Jairo Marques
Tenho em mim uma latente forma Pollyanna de pensar a vida, uma forma que é também meio Cremilda Medina, icônica professora da Escola de Comunicação e Artes da USP, que atormenta jornalistas que passam por seu caminho, insistindo para que sempre pensem no humano dentro da notícia, qualquer notícia.
Particularmente, senti que a manchete desta terça-feira (29), da Folha, deixou a desejar um afago mínimo ao prefeito, à sua família e ao leitor mais “sensível” quando diz: “Bruno Covas tem câncer, e Prefeitura de SP é dilema”.
Embora eu entenda o apelo noticioso e se justifique a situação de preocupação coletiva com o futuro da cidade, trata-se de um homem jovem, disposto, em seu primeiro enfrentamento do câncer, recebendo atendimento de primeiro mundo. Merecia ler algo mais alentador.
O enunciado e seu complemento trazem uma incômoda aproximação do diagnóstico à morte, à quebra da rotina da cidade, à necessidade urgente de pensar uma saída para a administração pública à beira da deriva.
Os maiores especialistas em câncer do mundo sempre repetem que o comportamento da doença pode ser, em partes, determinado pelo clima que cerca a pessoa diagnosticada.
Os que são positivos, têm ânimo de enfrentamento, têm motivação e apoio para seguir adiante, têm fé podem atingir resultados que vão embasbacar qualquer tomógrafo.
Se um grande jornal tem por princípio ser isento, objetivo e coletivo, penso que nada disso o impeça de ser também positivo, acolhedor com dores alheias, sensível diante momentos humanos extremos, afinal era o primeiro dia de anúncio oficial do câncer no trato digestivo de Covas, que já informou que vai “pra cima” da tumoração.
Volto a frisar que não desdenho da preocupação com os rumos da direção da maior cidade do país, mas essa desenhada fragilidade se fez muito rapidamente em uma cidade que resiste a tormentas diuturnas.
Os casos de pessoas que seguiram tocando suas vidas e seus compromissos carregando neoplasias de toda ordem até o máximo que puderam são recorrentes.
Os tempos mudaram e não tem mais essa de leão que machucou a pata não pode mais defender seu bando e tem de se retirar ao ostracismo. Vivemos o momento da diversidade em que quaisquer experiências podem somar, fazer a diferença e fazer melhor.
Por outro lado, no atual clima belicoso que se experimenta hoje, sobretudo para quem habita e se arrisca em redes sociais, teria sido um golaço dar uma ligeira demonstração de empatia diante da situação do prefeito.
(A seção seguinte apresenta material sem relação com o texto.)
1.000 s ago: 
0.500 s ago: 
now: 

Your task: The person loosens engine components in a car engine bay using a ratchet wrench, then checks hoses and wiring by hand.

Se há nestes pensamentos aspectos que façam parecer que se quer dourar a pílula ou ocultar a realidade dos fatos, vou me atrever a dizer que a comunicação de alto nível não pode se dissociar de tênues e legítimas sensações plurais, como o poder da esperança, da solidariedade e do espírito de colaboração.
Ao mesmo tempo que o ofício jornalístico tem o dever de revelar mazelas, de cobrar do poder público avanços de toda ordem, de fiscalizar o bom andamento social em todos os seus eixos, ele também mobiliza para o justo, alerta para boas promessas do porvir e destaca a poesia de Drummond. Sugiro que se leia “Os Ombros Suportam o Mundo”.
Ao Bruno Covas, às pessoas que estão entrando no acirrado enfrentamento ao câncer, que haja conforto de toda ordem, sobretudo à mente e à alma. Tenham o seu tempo, vivam bem suas histórias, façam a história dos outros melhor.